A map showing the permanently shadowed craters (blue) near the moon's south pole

A map showing the permanently shadowed craters (blue) near the moon's south pole (Image credit: NASA Goddard)

Water ice was found on the moon. The ice was locked in a shadow at the moon's north and south poles, and had seemingly survived for millions of years.

There was a new mystery to the discovery of water ice. The polar craters are not protected from solar wind, waves of charged particles that gush out of the sun at hundreds of miles a second. The wind should have destroyed the ice on the moon long ago, according to a planetary scientist at the University of Hawaii. The moon does not have a magnetic shield to protect it from the charged particles.

How did the moon's polar ice survive? A new map of the moon's south pole and strange pockets of magnetic field may provide an answer.

Every mission to the moon.

Scientists from the University of Arizona presented a map of magnetic anomalies on the lunar surface at the lunar and planetary science conference last month. According to NASA, these anomalies were first detected during the Apollo 15 and 16 missions in the 1970s, and are thought to be remnants of the moon's ancient magnetic shield.

Several large polar craters that sit in permanent shadow may contain ancient ice deposits. According to the researchers, these anomalies may be serving as tiny magnetic shields that protect lunar water ice from the constant bombardment of solar wind.

Lon Hood, a planetary scientist at the University of Arizona, told Science that the anomalies could be significant in shielding the permanently shadowed regions.

The authors combined 12 regional maps of the lunar south pole, which were originally recorded by the Kaguya spacecraft. The magnetometer was included in the science tools and could detect pockets of magnetism on the lunar surface.

At the lunar south pole, there are at least two permanently shadowed craters that are covered in magnetic anomalies. The researchers said in their presentation that the anomalies could be used to protect the solar wind. The research has not been published in a peer-reviewed journal. That could be the key to the moon&s long-term water ice.
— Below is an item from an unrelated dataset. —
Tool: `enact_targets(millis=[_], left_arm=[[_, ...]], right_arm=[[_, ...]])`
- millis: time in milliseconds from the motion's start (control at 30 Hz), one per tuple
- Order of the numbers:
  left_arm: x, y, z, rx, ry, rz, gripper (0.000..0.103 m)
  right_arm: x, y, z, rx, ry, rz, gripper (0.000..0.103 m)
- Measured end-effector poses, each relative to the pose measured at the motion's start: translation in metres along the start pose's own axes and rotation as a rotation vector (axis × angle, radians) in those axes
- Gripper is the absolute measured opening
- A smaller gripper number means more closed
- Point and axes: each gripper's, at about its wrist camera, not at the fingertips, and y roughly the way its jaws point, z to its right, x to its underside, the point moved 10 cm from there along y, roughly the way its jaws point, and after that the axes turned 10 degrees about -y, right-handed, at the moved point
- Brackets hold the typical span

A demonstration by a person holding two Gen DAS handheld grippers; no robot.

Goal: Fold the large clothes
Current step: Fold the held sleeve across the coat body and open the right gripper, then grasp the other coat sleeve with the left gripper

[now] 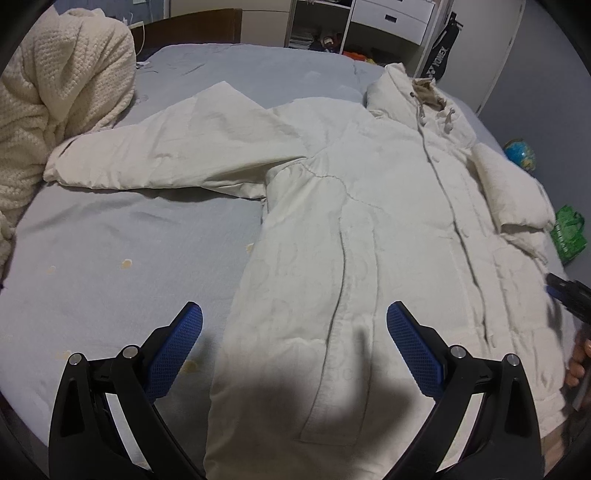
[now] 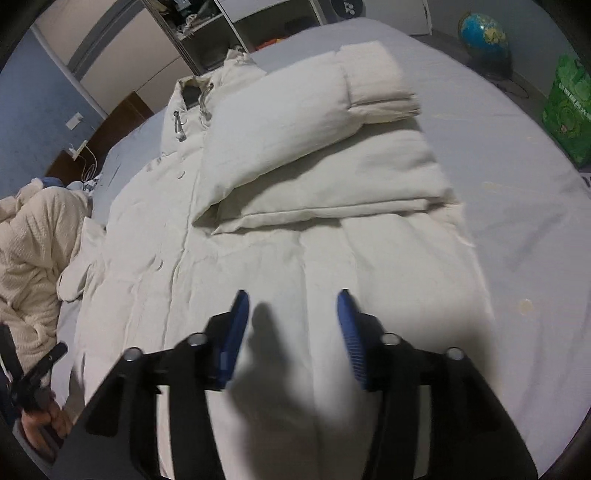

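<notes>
Dim, cool indoor light; soft gripper shadows fall bottom center. Fisheye bending and black corners; right wrist view slightly motion-blurred.

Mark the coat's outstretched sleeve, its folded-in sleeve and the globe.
outstretched sleeve (image 1: 166, 147), left wrist view, mid-sleeve, flat on the bed.
folded-in sleeve (image 2: 295, 122), right wrist view, middle of the sleeve lying across the coat's chest.
globe (image 2: 482, 33), right wrist view, blue sphere face.

My left hand-held gripper (image 1: 294, 325) spread wide, gripping nothing, my right hand-held gripper (image 2: 291, 306) likewise parted and unladen, both pointing forward
</notes>
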Motion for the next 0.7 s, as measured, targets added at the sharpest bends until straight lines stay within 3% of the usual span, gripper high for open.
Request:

No one knows where the magnetic anomalies on the moon came from. A paper written by Hood in the Encyclopedia of Lunar Science theorizes that they date back to when the moon had a magnetic field of its own. When large, iron-rich asteroids crashed into the moon, they may have created magma surfaces that slowly cooled over hundreds of thousands of years, becoming permanently magnetized by the moon's magnetic field.

The lunar south pole has pitch-dark ice deposits. The Artemis missions plan to land astronauts at the lunar south pole in order to establish a permanent base there. Studying the ice deposits in this region could show how they were created.

There is more about the ancient magnetic field at Science.